I might be running up a hill backwards with my write, at least if you reply with either drive or engine is the problem, I will know, just seems odd that you have plenty of power in reverse and little in forward, that tells me that the hydraulic drive system is working.


----------



## RC Wells (Dec 26, 2008)

Generally if it is a relief valve sticking you will hear noise of the oil passing through the valve body, and there would be little to no tendency for the transmission to get hot or for the engine to bog as the oil is being circulated.

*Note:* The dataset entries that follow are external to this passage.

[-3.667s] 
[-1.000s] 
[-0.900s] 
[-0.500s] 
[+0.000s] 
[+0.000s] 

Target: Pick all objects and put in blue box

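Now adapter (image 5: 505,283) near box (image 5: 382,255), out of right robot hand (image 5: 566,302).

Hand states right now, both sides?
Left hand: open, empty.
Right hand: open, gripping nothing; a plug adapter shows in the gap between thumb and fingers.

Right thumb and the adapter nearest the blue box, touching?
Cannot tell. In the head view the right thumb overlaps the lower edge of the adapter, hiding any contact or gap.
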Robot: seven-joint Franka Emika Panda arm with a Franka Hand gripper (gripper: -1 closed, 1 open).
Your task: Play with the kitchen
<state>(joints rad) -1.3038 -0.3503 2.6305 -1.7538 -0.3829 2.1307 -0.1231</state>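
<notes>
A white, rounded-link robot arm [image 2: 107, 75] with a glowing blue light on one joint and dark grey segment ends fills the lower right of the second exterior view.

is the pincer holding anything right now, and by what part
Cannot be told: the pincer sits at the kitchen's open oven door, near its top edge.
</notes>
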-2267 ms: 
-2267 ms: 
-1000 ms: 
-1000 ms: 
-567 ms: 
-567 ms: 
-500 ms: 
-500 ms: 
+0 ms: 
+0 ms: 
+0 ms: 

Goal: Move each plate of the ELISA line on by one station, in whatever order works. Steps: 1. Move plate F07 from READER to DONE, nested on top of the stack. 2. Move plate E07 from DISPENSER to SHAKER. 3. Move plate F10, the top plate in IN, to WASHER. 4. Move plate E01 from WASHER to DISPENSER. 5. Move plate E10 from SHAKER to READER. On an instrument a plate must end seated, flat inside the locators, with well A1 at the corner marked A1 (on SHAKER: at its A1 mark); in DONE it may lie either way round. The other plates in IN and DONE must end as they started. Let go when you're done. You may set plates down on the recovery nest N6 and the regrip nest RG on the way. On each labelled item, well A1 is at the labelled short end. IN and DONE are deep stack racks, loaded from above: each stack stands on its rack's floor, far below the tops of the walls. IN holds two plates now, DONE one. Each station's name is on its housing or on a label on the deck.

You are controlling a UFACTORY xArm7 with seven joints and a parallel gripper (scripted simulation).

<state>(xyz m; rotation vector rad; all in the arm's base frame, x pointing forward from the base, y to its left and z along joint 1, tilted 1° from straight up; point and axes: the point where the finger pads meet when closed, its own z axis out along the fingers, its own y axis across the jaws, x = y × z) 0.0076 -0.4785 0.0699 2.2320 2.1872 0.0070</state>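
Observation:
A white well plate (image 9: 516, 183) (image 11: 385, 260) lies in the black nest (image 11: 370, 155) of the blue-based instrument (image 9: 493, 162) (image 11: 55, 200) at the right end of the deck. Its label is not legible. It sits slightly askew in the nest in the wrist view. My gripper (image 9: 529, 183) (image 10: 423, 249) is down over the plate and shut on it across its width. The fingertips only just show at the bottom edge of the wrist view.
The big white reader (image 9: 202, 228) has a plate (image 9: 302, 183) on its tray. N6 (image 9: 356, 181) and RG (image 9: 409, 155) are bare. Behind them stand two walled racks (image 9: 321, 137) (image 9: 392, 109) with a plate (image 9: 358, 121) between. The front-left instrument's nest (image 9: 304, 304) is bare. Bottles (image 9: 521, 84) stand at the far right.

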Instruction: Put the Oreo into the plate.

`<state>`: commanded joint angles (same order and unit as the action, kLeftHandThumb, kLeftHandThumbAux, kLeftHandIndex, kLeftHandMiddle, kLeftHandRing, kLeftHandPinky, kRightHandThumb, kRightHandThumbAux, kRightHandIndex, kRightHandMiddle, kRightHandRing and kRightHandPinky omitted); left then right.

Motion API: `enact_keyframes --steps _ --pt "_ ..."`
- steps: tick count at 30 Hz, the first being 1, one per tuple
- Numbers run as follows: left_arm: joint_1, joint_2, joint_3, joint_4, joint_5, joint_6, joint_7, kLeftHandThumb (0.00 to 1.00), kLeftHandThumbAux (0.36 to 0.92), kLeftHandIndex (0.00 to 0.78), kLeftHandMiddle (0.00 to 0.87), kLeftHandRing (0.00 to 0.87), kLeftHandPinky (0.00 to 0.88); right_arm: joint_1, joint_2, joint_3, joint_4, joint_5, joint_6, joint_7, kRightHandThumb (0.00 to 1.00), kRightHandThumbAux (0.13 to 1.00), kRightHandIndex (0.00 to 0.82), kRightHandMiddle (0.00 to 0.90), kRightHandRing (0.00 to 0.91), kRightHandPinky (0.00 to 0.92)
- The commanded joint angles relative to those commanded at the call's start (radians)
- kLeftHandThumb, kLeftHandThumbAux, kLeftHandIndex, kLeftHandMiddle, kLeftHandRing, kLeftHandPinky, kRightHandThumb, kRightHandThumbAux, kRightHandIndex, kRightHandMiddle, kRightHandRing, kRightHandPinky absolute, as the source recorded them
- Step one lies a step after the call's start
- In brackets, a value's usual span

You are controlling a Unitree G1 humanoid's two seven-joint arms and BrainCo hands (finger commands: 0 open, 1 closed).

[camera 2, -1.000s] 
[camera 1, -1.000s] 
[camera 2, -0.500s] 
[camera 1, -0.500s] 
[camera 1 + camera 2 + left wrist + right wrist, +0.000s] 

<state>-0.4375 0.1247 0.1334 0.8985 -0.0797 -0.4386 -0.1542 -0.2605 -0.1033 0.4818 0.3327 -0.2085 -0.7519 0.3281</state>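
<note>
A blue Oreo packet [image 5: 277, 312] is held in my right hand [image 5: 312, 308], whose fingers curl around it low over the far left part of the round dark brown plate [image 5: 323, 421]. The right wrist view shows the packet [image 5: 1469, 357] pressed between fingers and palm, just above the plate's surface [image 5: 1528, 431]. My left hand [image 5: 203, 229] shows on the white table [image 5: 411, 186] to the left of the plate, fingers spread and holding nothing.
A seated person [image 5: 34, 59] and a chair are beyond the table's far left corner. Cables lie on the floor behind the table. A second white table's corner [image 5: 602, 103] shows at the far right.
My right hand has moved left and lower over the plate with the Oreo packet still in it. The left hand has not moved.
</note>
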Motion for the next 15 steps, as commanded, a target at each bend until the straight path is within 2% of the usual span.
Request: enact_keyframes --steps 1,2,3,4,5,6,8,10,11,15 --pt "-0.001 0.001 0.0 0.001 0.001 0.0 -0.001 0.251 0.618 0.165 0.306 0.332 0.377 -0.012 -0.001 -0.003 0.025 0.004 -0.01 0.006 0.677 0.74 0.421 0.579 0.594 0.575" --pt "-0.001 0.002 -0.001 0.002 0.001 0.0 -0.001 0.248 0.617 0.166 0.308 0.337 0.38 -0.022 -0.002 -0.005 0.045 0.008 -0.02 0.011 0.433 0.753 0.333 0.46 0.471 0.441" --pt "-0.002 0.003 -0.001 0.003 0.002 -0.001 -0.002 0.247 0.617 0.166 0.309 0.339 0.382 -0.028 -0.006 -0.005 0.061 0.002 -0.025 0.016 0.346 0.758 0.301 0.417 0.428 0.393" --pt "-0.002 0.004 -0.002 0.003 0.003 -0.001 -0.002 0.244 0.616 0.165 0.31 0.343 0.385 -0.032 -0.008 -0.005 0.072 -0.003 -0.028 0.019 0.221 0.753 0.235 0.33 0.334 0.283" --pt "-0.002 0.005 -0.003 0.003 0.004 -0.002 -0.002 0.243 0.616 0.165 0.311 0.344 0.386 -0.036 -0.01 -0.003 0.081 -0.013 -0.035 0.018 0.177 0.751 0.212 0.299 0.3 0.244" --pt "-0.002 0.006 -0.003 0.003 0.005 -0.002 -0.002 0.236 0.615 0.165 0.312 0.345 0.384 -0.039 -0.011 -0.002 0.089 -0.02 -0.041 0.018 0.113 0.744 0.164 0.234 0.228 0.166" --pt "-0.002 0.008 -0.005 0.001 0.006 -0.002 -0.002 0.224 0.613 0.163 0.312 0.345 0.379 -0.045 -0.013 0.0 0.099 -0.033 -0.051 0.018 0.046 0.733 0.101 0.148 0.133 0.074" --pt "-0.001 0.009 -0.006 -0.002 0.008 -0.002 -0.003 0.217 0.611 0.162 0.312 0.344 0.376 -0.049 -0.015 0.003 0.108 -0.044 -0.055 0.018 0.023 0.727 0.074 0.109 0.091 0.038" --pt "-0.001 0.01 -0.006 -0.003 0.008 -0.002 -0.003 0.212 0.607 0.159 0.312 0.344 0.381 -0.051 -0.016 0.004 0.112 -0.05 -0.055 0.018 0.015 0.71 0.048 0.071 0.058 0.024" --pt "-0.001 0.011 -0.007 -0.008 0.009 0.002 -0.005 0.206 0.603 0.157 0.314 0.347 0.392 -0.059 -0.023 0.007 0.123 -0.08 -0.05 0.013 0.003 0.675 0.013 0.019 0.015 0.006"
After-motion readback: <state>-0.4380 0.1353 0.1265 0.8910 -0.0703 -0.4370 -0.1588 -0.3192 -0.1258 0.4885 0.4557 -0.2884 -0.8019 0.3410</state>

Typically what I would expect to experience is the tractor starting out mowing just fine, then as the transmission warms, the shoes/slippers begin to pass the thinner oil and infiltrate the reverse side of the slippers, and with the reverse not engaged the oil has no where to really go, so the engine bogs and the tractor drops into a creep mode as the transmission fights itself.

The design of the slippers that are the drive elements of a hydrostatic transmission is such that one side can get rounded off, so oil passes without locking them to the chamber. The other side usually remains good so the reverse process works pretty much as designed when backing up. 

I am speculating based on your description of the conditions and the photos of the material you found. That material is almost always remains of the slippers unless a pump disintegrates. If a pump disintegrates there will be diminished ability to move in either forward or reverse.


----------



## TraderMark (Nov 15, 2011)

Just my thoughts here ....

First I'd like to hear the answer to FredM's question. Is it the engine or transmission that's bogging down?

If it's the transmission bogging down, I don't think you have a problem with the hydrostat pump/motor. You said reverse works fine, plenty of power and no stalling. The same pump with the same pistons supplies oil to the same motor in forward or reverse. So if you have good power in reverse there's probably nothing wrong with the pump or motor. It sounds to me like you have a problem with the forward oil circuit and most probably a relief valve in that circuit. Check with a Deere dealer or a Deere mechanic. There surely has to be a way to check the pressures in both the reverse and forward circuits.  Maybe they can tell you were to check the pressures so you can know for certain what's going on in forward and reverse.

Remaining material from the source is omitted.